_EXERCISE_. For this exercise, copy the data exactly and omit any images.

_SOURCE MATERIAL_.
=== Begin Enclosure ===

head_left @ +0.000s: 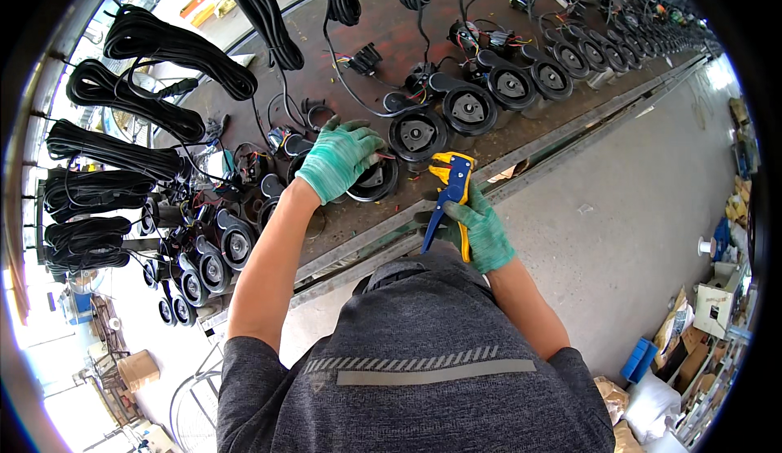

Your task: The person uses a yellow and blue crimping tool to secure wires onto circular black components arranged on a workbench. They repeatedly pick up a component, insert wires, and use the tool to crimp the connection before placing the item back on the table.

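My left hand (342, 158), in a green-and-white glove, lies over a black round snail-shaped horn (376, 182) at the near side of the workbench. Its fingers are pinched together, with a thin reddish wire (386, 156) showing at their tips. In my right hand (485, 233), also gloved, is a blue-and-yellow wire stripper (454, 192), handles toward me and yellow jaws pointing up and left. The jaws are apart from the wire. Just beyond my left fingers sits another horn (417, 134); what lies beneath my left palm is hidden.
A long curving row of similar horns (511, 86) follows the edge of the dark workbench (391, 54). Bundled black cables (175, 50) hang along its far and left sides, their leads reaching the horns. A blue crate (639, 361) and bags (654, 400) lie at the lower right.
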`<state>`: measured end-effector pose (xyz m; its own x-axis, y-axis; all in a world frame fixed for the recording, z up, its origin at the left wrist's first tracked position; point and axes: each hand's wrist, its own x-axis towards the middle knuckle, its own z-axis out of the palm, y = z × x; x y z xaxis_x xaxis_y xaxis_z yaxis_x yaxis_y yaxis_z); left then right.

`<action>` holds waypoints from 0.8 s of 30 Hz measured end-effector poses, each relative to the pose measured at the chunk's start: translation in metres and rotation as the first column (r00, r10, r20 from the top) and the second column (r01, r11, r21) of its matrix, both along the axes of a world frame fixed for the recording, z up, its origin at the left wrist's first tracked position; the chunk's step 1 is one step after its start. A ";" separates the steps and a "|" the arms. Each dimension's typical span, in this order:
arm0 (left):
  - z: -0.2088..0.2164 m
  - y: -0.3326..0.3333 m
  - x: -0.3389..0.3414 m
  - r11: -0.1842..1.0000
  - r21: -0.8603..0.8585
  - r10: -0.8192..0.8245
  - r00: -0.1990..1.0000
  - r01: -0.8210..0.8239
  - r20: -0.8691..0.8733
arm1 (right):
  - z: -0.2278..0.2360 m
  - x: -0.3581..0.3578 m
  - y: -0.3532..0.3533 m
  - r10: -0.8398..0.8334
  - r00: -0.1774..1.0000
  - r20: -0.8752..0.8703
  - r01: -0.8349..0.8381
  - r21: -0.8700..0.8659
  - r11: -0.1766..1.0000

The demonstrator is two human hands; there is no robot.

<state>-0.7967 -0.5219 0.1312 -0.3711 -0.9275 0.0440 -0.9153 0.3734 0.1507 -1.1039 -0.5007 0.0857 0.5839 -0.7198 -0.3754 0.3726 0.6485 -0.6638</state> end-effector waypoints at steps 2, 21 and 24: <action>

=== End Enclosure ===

_YOUR SOLUTION_.
head_left @ +0.000s: 

Your task: The person uses a yellow and blue crimping tool to secure wires onto circular black components arranged on a workbench. They repeatedly pick up a component, insert wires, and use the tool to crimp the connection before placing the item back on the table.

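My left hand (342, 158), in a green-and-white glove, lies over a black round snail-shaped horn (376, 182) at the near side of the workbench. Its fingers are pinched together, with a thin reddish wire (386, 156) showing at their tips. In my right hand (485, 233), also gloved, is a blue-and-yellow wire stripper (454, 192), handles toward me and yellow jaws pointing up and left. The jaws are apart from the wire. Just beyond my left fingers sits another horn (417, 134); what lies beneath my left palm is hidden.
A long curving row of similar horns (511, 86) follows the edge of the dark workbench (391, 54). Bundled black cables (175, 50) hang along its far and left sides, their leads reaching the horns. A blue crate (639, 361) and bags (654, 400) lie at the lower right.
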`<state>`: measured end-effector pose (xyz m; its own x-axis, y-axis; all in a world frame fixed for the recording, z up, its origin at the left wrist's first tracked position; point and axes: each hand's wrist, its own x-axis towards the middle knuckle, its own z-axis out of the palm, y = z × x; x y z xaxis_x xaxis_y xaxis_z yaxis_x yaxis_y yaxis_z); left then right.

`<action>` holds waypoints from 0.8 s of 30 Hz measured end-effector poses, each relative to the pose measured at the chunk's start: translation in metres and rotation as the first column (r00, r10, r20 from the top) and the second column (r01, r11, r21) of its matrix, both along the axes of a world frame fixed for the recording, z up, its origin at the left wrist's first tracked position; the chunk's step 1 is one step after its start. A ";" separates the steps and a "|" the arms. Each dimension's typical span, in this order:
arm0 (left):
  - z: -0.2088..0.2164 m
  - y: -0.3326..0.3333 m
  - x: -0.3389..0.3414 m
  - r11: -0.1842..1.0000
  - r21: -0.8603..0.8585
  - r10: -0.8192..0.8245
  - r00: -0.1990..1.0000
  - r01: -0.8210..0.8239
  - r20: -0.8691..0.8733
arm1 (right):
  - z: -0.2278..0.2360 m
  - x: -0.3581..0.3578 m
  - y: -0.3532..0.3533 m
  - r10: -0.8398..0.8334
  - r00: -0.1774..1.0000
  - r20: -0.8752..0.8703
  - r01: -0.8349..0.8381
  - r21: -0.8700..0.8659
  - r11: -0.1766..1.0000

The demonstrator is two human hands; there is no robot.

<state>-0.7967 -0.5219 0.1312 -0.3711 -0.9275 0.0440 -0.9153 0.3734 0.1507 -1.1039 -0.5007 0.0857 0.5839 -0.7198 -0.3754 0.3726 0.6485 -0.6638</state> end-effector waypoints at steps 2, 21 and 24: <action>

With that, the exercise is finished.